Come dice Gesù: “C’è più felicità nel dare che nel ricevere”, (At 20, 35), ma non possiamo offrire ciò che non abbiamo ricevuto. Padre Ide dimostra che per potersi prodigare bisogna essere capaci non solo di ricevere, ma di “ricevere” sé stessi da Cristo: “L’uomo infatti è una creatura prima di essere un creatore, riceve sé stesso prima di darsi, ha bisogno di essere amato per imparare ad amare”. Nel donarsi veramente, “siamo sempre in tre”, riassume e precisa lo psichiatra Vincent Laupies: “Dio, io e il donatore”, che deve quindi ” cominciare ad aprirsi a sé stesso”. I cristiani hanno la chiave per andare alla fonte del dono, fermandosi ad adorare Cristo, in chiesa o a casa. Perché se l’uomo non è collegato a questa fonte immortale, potrà dare solo secondo le sue limitate capacità.

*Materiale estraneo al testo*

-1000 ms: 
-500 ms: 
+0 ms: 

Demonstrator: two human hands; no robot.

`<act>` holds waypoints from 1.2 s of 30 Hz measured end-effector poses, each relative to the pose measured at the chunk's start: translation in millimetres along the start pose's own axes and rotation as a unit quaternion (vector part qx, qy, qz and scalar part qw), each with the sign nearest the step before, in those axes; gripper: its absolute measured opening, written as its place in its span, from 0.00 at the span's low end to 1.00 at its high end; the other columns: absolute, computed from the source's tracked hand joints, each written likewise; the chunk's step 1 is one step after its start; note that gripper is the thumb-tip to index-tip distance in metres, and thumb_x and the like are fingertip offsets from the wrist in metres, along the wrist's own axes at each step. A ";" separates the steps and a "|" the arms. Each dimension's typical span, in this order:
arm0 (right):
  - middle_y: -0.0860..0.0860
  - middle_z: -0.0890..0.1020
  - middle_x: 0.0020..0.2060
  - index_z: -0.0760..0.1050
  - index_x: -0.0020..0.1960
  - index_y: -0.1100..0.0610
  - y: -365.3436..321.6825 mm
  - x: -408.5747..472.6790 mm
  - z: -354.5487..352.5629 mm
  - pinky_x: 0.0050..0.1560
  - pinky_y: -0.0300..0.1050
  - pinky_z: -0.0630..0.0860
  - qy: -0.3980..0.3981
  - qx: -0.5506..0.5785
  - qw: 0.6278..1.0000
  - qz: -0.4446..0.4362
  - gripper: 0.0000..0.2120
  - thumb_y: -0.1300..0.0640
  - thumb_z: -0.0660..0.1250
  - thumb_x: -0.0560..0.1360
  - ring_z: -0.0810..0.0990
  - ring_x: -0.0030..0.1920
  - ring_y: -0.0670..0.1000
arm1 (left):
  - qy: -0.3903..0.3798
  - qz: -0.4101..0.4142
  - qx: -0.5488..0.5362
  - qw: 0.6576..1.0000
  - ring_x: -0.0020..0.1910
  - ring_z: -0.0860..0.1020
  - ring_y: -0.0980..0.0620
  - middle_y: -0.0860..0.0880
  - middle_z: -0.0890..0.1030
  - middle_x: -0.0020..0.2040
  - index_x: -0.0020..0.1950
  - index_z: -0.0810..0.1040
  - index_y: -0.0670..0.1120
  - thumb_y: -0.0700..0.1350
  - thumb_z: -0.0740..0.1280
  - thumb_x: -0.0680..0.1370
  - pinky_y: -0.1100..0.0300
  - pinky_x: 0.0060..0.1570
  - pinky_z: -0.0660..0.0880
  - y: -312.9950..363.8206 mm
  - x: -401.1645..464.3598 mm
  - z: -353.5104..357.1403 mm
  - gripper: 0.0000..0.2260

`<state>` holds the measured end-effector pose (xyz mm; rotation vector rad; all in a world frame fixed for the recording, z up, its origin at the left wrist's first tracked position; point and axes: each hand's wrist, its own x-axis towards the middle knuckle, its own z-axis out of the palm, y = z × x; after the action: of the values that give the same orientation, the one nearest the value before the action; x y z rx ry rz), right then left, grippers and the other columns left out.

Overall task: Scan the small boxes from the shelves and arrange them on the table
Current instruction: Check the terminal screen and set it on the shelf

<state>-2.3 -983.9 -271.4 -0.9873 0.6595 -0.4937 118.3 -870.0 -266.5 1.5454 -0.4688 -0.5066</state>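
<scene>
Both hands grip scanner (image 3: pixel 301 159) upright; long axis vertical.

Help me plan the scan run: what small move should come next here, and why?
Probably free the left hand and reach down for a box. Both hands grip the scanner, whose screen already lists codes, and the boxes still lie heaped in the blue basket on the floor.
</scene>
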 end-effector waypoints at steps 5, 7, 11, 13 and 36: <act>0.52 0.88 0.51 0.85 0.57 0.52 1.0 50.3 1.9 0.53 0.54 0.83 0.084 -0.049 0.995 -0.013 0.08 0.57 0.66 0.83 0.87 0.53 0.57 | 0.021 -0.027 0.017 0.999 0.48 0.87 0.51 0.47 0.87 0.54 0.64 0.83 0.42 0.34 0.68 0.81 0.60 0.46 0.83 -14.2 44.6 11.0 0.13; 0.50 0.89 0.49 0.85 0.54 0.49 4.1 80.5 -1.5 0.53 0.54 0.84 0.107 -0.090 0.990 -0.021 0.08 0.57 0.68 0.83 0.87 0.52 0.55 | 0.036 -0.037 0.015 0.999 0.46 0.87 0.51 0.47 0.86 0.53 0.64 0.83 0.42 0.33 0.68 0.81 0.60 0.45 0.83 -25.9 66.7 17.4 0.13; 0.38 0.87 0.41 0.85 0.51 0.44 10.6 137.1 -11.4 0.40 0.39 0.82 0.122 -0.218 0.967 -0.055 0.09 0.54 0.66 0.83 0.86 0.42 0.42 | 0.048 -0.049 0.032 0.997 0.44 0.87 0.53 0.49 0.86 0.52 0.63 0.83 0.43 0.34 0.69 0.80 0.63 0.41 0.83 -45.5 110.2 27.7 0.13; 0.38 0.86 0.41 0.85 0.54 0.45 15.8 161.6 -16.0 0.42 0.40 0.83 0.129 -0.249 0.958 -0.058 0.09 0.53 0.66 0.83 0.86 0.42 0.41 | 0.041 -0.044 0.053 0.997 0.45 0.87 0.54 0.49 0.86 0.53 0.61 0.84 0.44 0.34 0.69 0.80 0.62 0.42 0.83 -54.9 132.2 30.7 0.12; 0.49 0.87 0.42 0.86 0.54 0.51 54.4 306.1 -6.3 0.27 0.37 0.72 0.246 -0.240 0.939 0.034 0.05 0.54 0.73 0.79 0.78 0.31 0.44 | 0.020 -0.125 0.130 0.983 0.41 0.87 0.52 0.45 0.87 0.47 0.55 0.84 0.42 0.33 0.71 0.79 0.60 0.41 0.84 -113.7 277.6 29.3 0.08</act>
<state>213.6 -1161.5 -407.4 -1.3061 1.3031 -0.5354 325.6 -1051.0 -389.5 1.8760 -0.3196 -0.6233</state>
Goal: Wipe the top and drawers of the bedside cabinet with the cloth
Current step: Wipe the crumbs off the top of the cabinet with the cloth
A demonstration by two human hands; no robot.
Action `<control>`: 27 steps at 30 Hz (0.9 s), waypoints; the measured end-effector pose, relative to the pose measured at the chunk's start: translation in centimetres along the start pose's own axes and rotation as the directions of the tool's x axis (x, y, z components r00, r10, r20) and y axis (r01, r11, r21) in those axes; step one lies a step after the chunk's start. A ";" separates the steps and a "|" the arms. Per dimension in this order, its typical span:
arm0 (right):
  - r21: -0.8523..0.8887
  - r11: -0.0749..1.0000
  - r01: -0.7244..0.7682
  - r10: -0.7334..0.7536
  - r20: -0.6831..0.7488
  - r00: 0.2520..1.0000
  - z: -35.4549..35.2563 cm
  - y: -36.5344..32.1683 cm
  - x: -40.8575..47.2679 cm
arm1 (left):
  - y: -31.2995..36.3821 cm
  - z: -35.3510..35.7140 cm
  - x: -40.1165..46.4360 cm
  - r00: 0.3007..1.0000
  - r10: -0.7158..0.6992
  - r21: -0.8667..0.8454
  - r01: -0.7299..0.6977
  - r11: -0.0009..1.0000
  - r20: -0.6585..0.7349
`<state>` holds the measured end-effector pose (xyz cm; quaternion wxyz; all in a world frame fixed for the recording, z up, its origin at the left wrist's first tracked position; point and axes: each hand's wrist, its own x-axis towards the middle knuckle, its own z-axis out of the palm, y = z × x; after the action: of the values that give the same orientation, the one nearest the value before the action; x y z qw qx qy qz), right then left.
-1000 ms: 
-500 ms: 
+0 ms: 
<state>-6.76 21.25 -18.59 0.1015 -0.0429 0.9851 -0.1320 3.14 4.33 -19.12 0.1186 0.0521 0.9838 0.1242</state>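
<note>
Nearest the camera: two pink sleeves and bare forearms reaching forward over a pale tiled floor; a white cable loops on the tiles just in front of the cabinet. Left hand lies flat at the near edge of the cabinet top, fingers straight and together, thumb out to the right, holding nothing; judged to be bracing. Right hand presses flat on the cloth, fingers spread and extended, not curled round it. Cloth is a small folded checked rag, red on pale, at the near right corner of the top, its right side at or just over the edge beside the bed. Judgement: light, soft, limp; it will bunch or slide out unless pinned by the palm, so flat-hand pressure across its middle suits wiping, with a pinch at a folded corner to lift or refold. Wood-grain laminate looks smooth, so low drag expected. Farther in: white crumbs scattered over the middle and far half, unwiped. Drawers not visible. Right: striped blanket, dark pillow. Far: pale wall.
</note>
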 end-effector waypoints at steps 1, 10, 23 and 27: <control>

Colui che si prende il tempo di adorare, si ricarica interiormente per distribuirne meglio i frutti. Laura, madre di quattro ragazzi, ha finito per dare fiducia a qualcun altro per la cura dei suoi figli, una sera alla settimana, e Giulietta ha rinunciato a una promozione professionale. Hanno dato a meno persone, ma hanno dato meglio, e rifocalizzato la loro generosità su coloro che li circondano. Infatti, a volte è più facile dedicarsi a una causa esterna e lontana che pensare al prossimo che ci è vicino giorno dopo giorno.

A una madre che confessava di non fare abbastanza per gli altri, il suo parroco rispondeva: “Non considero la vostra confessione un peccato. Prendersi cura dei propri figli è il suo dovere di stato”. Può sembrare una missione umile e insufficiente, ma è una missione in cui ci viene chiesto di eccellere.